On s’écarte du sujet ? Quel réconfort trouverait-on dans cette assimilation des crises bancaires à des maladies infectieuses ? Est-il judicieux de comparer les banquiers malades de la crise, à ces premiers malades atteints par le sida, à New York et à San Francisco ? La maladie s’y déroula sans aucun remède. Sans qu’aucun frein ne soit apporté au virus. Si bien que le « sidéen » évoluait vite vers des symptômes qui le trahissaient. Et parmi eux, un vieillissement précoce. Alors ce malade, encore beau garçon l’an dernier, passait chaque matin chez un maquilleur avant d’apparaître au travail.

Si j’ose cette comparaison, c’est parce qu’un banquier en proie aux difficultés m’a dit un jour : j’ai l’impression que mes soucis sont inscrits sur mon visage.

Les crises bancaires s’étendent, de pays en pays, comme l’influenza. Alors, diront certains, pourquoi ne pas « jouer comme si » la crise banquière était une maladie contagieuse ? La mettre en quarantaine ? Un peu vieux jeu pour notre époque, non ? Les épidémies de banques en faillite ne se propagent pas en bateau, comme jadis le choléra, mais bien par ce véhicule immatériel qui porte le nom d’Internet ou de Google. C’est tout juste si des pays encore sains, non investis encore par le virus de la crise financière, n’en sont pas un peu honteux : comme si c’était un indice que l’on est d’arrière-garde. Tel pays en voie de développement, comme la Corée du Sud, est venu annoncer avec un certain soulagement que sa patrie n’est plus en arrière-garde : elle connaît maintenant aussi les affronts de la démission bancaire.

Mais une autre tendance irait dans une voie inverse. Abandonner la crise à elle-même : et qui plus est, faire contre fortune bon cœur. Mettre à profit le drame pour sauter à pieds joints dans une autre vie. Un retour à une vie moins artificielle que celle élaborée par les banques.
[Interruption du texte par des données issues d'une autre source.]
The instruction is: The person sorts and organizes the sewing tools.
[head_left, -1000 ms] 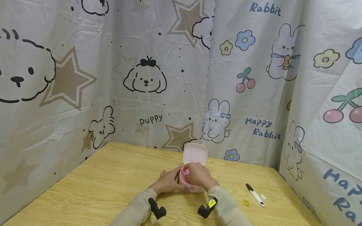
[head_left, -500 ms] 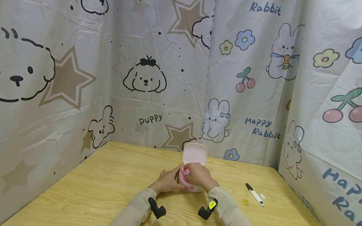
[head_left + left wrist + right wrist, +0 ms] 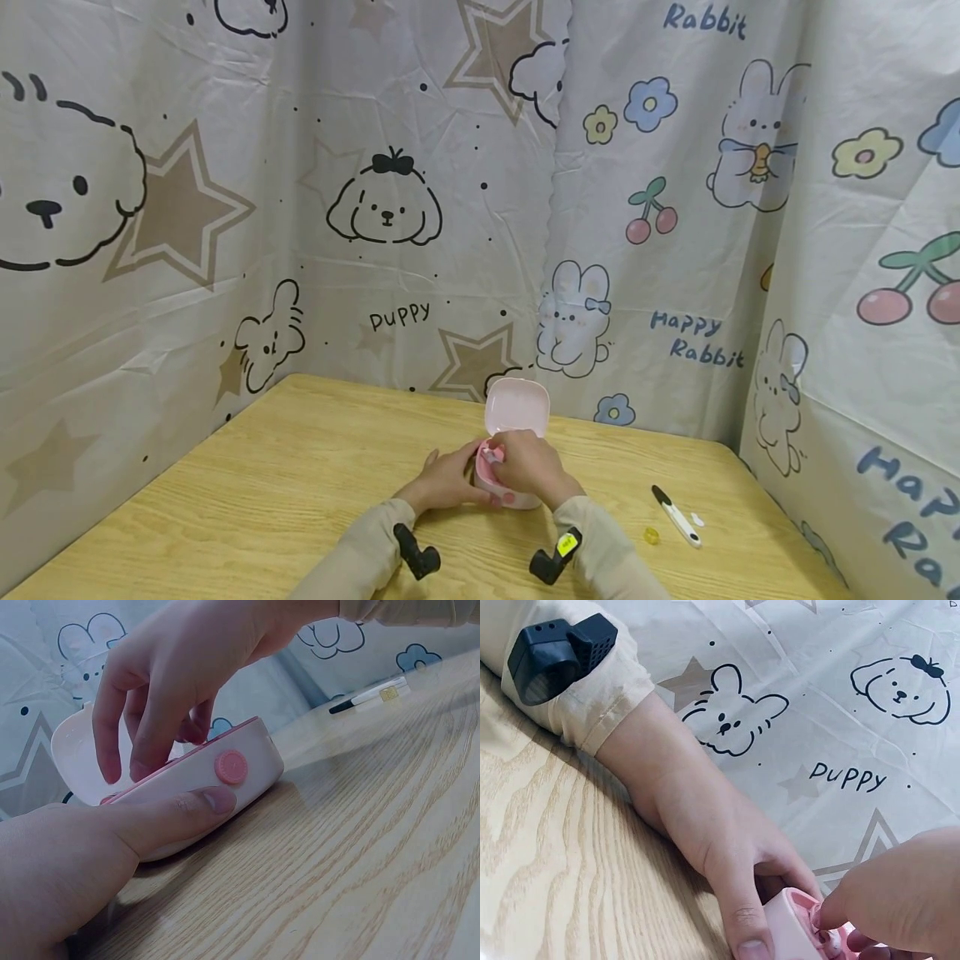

Une vie simple, vieux jeu. Par exemple, vivre de trocs avec des voisins : si votre poule pond trop d’œufs, en offrir à votre voisin, contre le surcroît de ces bonnes pommes qui font plier les branches de l’arbre, chez lui. Inventer ainsi des échanges de bons procédés. Et s’ancrer bien dans le siècle, en pratiquant le covoiturage… Alors peut-être qu’un jour, on se trouvera dans la même voiture qu’un banquier désargenté. Et l’on évoquera avec lui cette terrible époque où l’on n’échangeait que de l’abstrait : des billets de banque.